**WHAT NEEDS TO BE DONE**
Return all lines below containing the word "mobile".
EXCERPTED DATA START
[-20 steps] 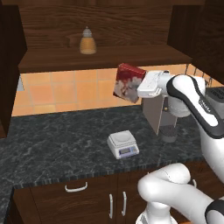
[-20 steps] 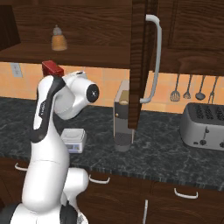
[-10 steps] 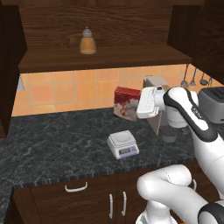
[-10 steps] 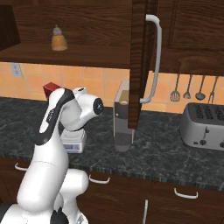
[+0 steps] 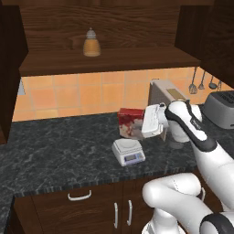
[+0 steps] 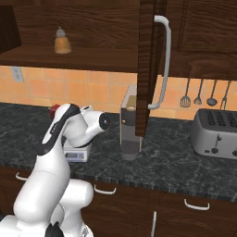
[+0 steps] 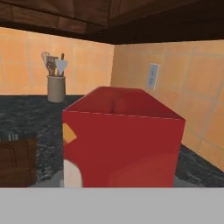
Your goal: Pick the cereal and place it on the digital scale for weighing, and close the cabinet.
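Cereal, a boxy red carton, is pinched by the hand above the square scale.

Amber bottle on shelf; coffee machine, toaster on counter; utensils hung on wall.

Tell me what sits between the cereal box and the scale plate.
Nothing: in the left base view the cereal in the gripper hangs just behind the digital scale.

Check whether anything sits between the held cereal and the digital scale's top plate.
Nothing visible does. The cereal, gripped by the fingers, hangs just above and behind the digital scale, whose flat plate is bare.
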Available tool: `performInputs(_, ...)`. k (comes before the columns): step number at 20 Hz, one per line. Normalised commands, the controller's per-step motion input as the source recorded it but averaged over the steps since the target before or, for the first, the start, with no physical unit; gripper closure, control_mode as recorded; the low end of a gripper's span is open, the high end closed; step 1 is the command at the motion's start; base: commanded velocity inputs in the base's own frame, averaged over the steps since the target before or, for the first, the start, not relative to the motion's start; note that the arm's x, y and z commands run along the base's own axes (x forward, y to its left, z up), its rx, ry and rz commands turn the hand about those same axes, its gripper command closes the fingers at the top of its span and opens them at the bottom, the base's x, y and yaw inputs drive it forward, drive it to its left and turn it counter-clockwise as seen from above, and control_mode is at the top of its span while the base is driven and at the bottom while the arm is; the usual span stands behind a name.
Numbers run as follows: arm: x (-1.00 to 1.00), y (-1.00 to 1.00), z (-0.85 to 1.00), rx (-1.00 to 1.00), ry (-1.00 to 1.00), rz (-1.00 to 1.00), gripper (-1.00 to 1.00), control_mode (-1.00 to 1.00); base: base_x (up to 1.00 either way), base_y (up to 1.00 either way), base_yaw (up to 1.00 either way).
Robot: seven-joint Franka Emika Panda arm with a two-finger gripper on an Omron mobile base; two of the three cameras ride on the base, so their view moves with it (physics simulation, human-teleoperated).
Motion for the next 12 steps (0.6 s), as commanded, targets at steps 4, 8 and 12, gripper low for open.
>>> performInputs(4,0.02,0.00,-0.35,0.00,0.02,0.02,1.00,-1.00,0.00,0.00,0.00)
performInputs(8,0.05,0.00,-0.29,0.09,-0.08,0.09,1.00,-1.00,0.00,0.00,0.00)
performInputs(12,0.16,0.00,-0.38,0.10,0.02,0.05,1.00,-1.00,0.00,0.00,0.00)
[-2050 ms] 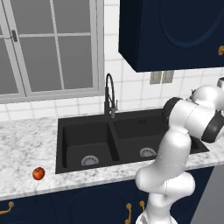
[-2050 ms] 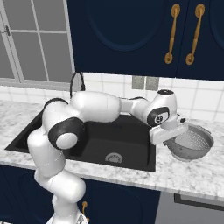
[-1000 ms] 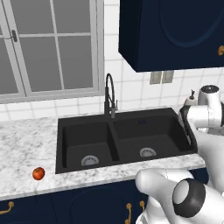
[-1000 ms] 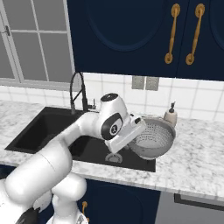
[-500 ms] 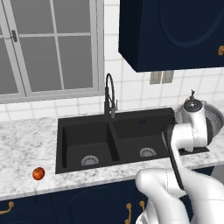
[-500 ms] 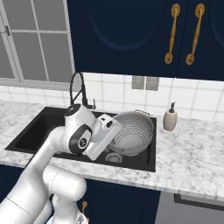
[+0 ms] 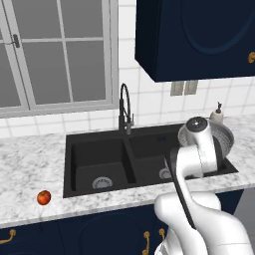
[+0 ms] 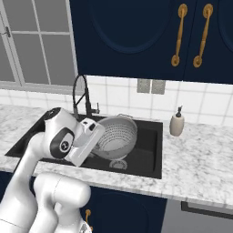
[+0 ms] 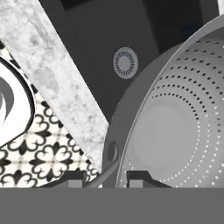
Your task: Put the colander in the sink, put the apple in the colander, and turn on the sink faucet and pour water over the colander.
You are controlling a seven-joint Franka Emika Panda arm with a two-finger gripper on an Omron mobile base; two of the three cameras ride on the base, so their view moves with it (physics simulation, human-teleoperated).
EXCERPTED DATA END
**EXERCISE SOLUTION**
Robot: seven-joint Franka Emika Panda arm with a two-finger gripper on an Omron mobile base; two of the three cameras ride on the base, so their view moves with it (physics simulation, human-teleoperated).
You are controlling a seven-joint Franka Emika Panda arm with a two-finger gripper on an Omron mobile base; two of the three cameras ride on the base, so their view moves with it (physics simulation, human-teleoperated).

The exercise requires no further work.